There remains controversy about rapid manipulation of the cervical spine in the neck, with rare reports of stroke following this procedure. It is not clear whether the apparent risk of stroke is due to the manipulation, or whether people with symptoms of a dissection happen to see a chiropractor, making an apparent connection when there is none. I am conservative and recommend against rapid neck manipulation, which is a plausible cause of damage to the arteries in the neck.
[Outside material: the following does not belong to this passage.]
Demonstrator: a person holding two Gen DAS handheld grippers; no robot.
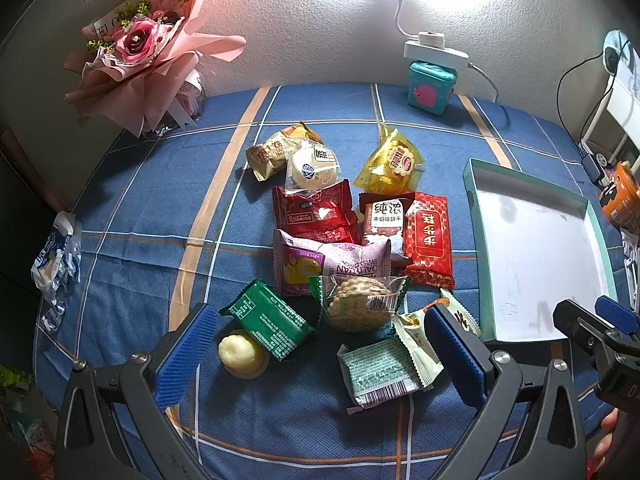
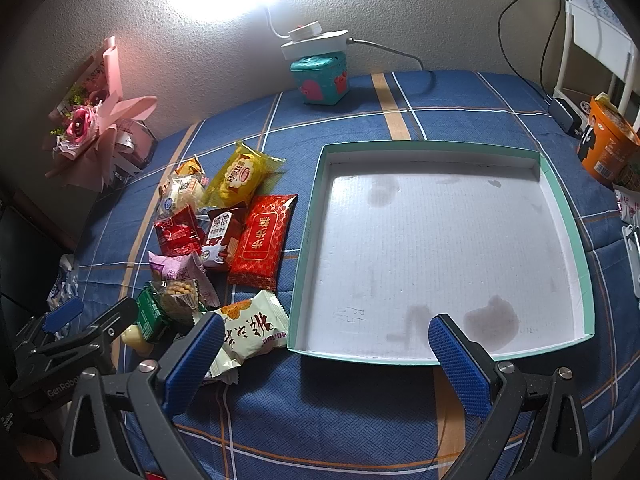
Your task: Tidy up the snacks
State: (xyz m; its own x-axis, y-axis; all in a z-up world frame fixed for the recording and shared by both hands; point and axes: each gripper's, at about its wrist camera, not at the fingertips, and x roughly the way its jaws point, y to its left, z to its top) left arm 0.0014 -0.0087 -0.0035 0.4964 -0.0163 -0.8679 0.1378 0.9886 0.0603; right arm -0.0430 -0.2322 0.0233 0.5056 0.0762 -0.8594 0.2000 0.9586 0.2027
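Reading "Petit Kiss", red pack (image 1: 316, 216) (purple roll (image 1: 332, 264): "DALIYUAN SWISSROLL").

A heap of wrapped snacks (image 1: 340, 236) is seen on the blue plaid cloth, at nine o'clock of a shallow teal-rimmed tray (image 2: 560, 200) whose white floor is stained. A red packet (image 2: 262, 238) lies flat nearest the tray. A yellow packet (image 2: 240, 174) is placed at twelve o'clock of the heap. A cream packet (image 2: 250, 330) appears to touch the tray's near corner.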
I do not believe that the manipulation of the lower spine for treatment of back pain causes problems that would require further treatment. I believe that chiropractors, like traditional medical doctors, truly want to help their patients, and offer follow-up appointments when they think they can be helpful. However, like any therapy, I would recommend against it if it isn’t clearly helping.
Dear Dr. Roach • I have high blood pressure, for which I currently take 10 mg of lisinopril. I had a transthoracic echocardiogram done, and “mild concentric left ventricular hypertrophy” was listed on the results. What does that mean? — D.K.
Answer • The left ventricle is the chamber of the heart that squeezes blood to the body (rather than to the lungs, which the right ventricle does). “Hypertrophy” means that the muscle of the ventricle is thicker than normal. “Concentric hypertrophy” means the thickening is symmetric, and that is most commonly seen in people with high blood pressure, especially if it wasn’t caught early or was not treated well for some period of time.
Lisinopril is generally a good treatment for most people with concentric LVH, but some people need additional treatment. Many physicians, including myself, try to get the blood pressure down into the 120/80 range in people with LVH, as long as they can tolerate the medication.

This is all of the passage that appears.